Loin de nous la pensée de retracer, à notre tour, un tableau trop sombre de la situation du pays. Les malheurs et les cruautés qu’il avait le droit de reprocher à l’administration de cette époque, étaient une conséquence presque inévitable de son occupation forcée. Le temps seul pouvait détruire cette défiance mutuelle qui ne permettait point aux Corses de croire aux intentions bienveillantes des Français, et aux Français de croire à la soumission sincère des Corses. Mis en possession de l’île par la puissance des armes, ceux-là pensaient, de bonne foi peut-être, qu’il y aurait eu de l’imprudence à se relâcher de la rigueur de leurs instructions, et ceux-ci, qu’il fallait des actes rassurants avant de se rallier. Dans la suite, une opinion plus sage, plus conforme aux véritables intérêts de la domination française, prévalut dans le conseil du monarque. Les haines que la guerre avait fait naître n’étaient plus ni aussi vivaces, ni aussi communes. Insensiblement les ressorts trop tendus de l’autorité se relâchèrent, et sans rien perdre de son énergie, l’action gouvernementale dépouilla tout ce qu’elle avait eu d’abord de formes acerbes. Dès cet instant, la confiance s’établit entre les gouverneurs et les gouvernés, et avec elle, l’ordre et la sécurité.
Il y a, dans la conquête d’un pays, deux époques et deux systèmes. Pendant la première phase on ne s’occupe que des moyens de vaincre les résistances, de soumettre tout ce qui ne veut pas subir la loi du vainqueur; alors, c’est la force qui règne, c’est la terreur des armes qui domine. Vient ensuite le tour de la modération et des tempéraments d’humanité ; la force se retire, l’œuvre de la pacification commence. Le comte de Vaux avait été le premier à entrer franchement dans cette voie de rapprochement et de fusion. Il vit avec une agréable surprise que les antipathies qui les avaient séparés, étaient moins tenaces qu’on ne le supposait. On s’aperçut bientôt que s’il était dans la nature des insulaires de ressentir profondément les outrages, les moindres bienfaits les pénétraient aussi de la reconnaissance la plus durable.

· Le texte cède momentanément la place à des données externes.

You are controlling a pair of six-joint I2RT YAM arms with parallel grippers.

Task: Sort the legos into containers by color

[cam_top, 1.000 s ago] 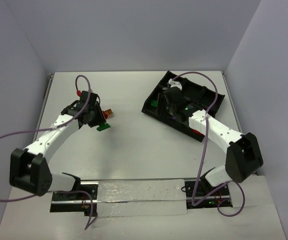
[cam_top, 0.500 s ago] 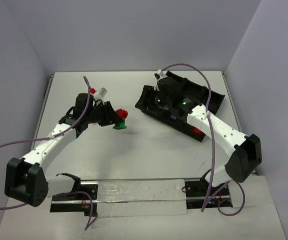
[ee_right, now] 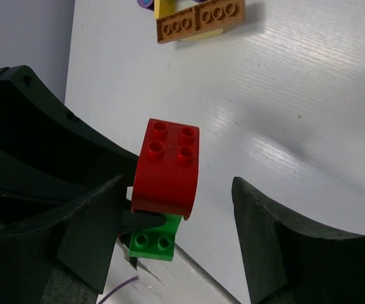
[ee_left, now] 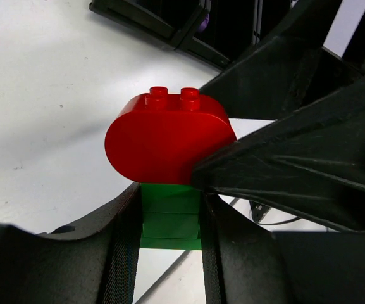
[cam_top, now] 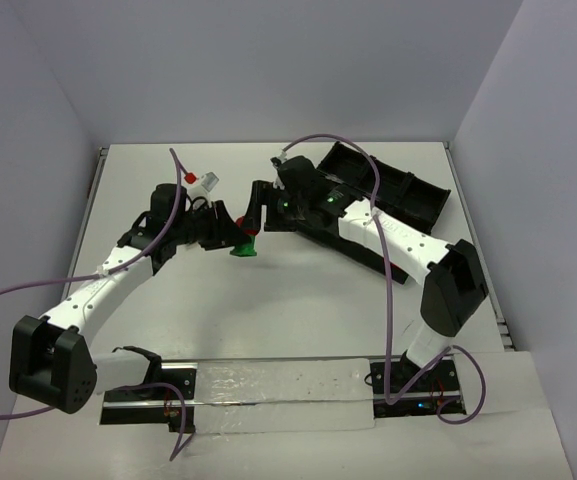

L’arrivée de quelques ingénieurs civils et militaires semblait promettre des ouvrages utiles et des améliorations importantes. Cette espérance ne fut pas entièrement déçue. Entr’autres points, la ville de Corte fixa plus particulièrement l’attention du ministère. Il sut apprécier l’importance de sa position; la preuve en est dans la construction d’une vaste caserne et le plan d’une enceinte plus vaste encore. La solidité et le développement des travaux que l’on y acheva avec une rapidité étonnante, malgré le mauvais état des finances, présageaient à cette ville centrale le plus brillant avenir. On comprit, beaucoup mieux qu’on ne le comprend de nos jours, que là était le point de départ de toute civilisation et que son plus grand obstacle est dans la décentralisation de l’action gouvernementale. C’est l’opinion des plus habiles administrateurs, des économistes, et surtout de M. Blanqui. On lit à la page 8e de son rapport: «La situation » excentrique des deux capitales ( Ajaccio et Bastia) ne leur » permet d’exercer qu’une influence imparfaite sur la civili- » sation générale du pays .»

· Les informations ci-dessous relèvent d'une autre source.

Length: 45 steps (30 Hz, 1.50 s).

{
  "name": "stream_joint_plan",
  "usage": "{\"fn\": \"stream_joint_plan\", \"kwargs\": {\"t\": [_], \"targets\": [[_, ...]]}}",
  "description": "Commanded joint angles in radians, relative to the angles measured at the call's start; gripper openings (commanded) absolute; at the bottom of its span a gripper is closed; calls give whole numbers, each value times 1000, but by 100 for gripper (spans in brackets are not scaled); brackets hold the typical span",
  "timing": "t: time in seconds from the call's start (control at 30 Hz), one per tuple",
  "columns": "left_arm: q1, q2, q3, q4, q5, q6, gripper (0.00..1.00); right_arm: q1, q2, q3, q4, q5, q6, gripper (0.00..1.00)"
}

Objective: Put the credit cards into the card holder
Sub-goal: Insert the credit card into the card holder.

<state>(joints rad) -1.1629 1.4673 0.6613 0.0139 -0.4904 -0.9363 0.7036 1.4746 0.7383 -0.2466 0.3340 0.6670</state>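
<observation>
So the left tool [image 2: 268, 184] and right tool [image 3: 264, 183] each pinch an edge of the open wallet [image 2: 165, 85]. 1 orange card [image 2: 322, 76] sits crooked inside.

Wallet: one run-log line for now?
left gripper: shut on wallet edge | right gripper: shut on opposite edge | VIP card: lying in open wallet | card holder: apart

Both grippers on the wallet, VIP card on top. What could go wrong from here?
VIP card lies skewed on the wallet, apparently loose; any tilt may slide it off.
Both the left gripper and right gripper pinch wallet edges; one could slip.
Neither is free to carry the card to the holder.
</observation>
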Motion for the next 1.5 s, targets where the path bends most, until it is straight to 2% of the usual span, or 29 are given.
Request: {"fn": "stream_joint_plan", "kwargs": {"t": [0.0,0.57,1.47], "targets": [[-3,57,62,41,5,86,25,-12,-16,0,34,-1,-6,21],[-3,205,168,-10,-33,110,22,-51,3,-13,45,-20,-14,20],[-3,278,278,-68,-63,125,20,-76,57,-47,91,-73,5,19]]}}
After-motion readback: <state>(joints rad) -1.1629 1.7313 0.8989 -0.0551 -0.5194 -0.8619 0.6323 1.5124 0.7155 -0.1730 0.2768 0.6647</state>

Le général de Vaux réunit, dans la ville de Corte, tout ce que le parti de l’indépendance comptait de notabilités influentes; entr’autres, Nicolô Paravicini d’Ajaccio, Laurent et Dominique Giubega de Calvi, Dominique Arrighi de Speloncato, Jean-Thomas Arrighi et Boerio de Corte enfin Thomas Cervoni de Soveria. Le but de cette réunion était de les rassurer sur les intentions du monarque et les projets ultérieurs du ministère. «Messieurs, leur dit-il, le sort de la
» Corse est décidé. Le général Paoli et son frère Clément sont
» déjà loin de l’île. Il m’arrive des soumissions de toutes les
» communes. La France renonce généralement à tous les
» droits de conquête sur votre pays, et ne se réserve que celui
» de vous associer à son sort. Vous acquerrez une nouvelle
» patrie qui mettra toute sa sollicitude à vous rendre heureux.

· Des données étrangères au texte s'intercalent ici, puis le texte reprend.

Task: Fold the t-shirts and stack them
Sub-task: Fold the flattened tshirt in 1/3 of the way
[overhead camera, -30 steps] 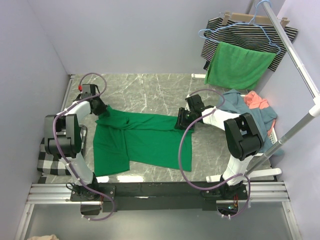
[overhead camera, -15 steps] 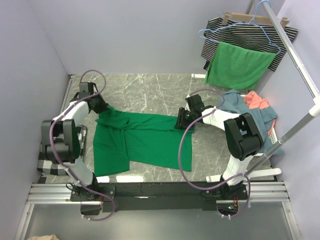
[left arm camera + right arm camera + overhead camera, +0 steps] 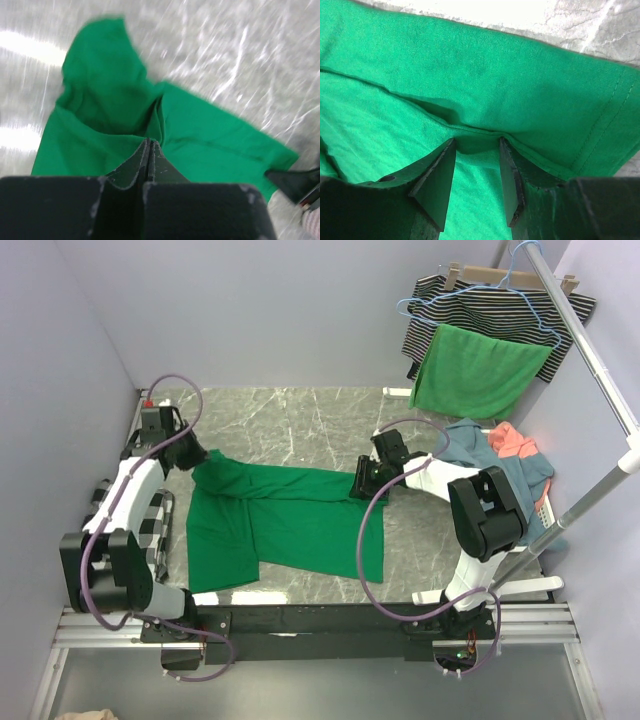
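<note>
An emerald green t-shirt [image 3: 290, 520] lies partly folded on the marble table [image 3: 290, 425]. My left gripper [image 3: 193, 456] is at the shirt's far left corner, shut on a pinch of the green cloth [image 3: 115, 100] that rises to its tips [image 3: 150, 142]. My right gripper [image 3: 362, 480] rests on the shirt's right edge. It is open, its fingertips [image 3: 476, 142] pressed down on the green cloth [image 3: 485, 65] against a folded hem. A dusty blue t-shirt [image 3: 468, 440] and a coral one [image 3: 512, 440] lie heaped at the right.
A clothes rack [image 3: 590, 350] at the far right carries a striped garment [image 3: 500, 305] and a bright green cloth [image 3: 480, 370] on hangers. A black-and-white checked cloth [image 3: 100, 575] lies off the table's left edge. Walls close in at the left and back.
My left gripper has closed on the shirt's corner and drawn it slightly left, while that arm's elbow swung towards the near left. The right arm has not moved.
</note>
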`<action>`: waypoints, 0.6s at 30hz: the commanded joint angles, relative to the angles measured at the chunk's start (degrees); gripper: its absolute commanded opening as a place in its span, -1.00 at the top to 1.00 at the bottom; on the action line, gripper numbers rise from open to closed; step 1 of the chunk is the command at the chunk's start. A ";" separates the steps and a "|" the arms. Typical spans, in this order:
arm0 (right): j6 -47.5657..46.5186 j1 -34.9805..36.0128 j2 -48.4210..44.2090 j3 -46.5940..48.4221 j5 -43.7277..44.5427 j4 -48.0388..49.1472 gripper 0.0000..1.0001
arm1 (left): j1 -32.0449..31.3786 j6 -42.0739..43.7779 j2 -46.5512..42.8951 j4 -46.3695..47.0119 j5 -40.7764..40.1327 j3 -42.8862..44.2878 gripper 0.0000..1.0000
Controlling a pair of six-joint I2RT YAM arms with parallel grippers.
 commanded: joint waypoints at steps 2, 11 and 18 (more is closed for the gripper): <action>-0.35 0.63 -1.95 -2.94 1.06 -2.09 0.04 | 0.16 2.50 -8.12 -8.42 -0.45 -5.81 0.98; 0.26 2.13 -7.13 -10.05 1.30 -4.64 0.05 | 0.16 3.21 -13.49 -24.60 -6.17 -8.20 0.98; 4.04 2.04 -11.00 -14.19 17.27 -7.54 0.31 | 0.07 2.68 -14.37 -27.86 -8.10 -8.20 0.98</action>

» Je ne doute point que vous ne lui soyez fidèles, autant que
» vous l’avez été à la cause de l’indépendance. Mon souve-
» rain apprécie et sait admirer les Corses qui l’ont défen-
» due. Désormais, la résistance n’aurait plus de motifs. Ainsi,
» l’obstination serait à la fois une folie et un crime. J’accor-
» derai des passeports pour vous et pour vos familles, afin
» que vous rentriez tranquillement dans vos demeures respec-
» tives et que les postes militaires disséminés sur divers
» points puissent, au besoin, vous protéger et vous prêter
» assistance.»
Il faisait remarquer, en outre, que l’occupation de Corte avait terminé la campagne et qu’il suffisait de deux régiments bien dirigés pour comprimer la révolte et assurer la soumission entière du pays. Dans un rapport adressé au ministère, il insista beaucoup pour que l’on fixât sur le point central le siège des autorités supérieures . Il faisait remarquer en même temps, que ce n’était pas sans de puissantes raisons que le général Paoli y avait concentré tous les pouvoirs, convoqué les assemblées, établi l’imprimerie, fondé l’Université, en un mot réuni tous les éléments d’une puissante organisation. Il pensait que si la république de Gènes fût parvenue à y asseoir solidement l’autorité d’un gouverneur-général, sa domination eût été moins précaire. La faiblesse de ce gouvernement venait en grande partie de ce qu’il n’avait jamais pu se maintenir, d’une manière ferme et durable, dans l’intérieur du pays.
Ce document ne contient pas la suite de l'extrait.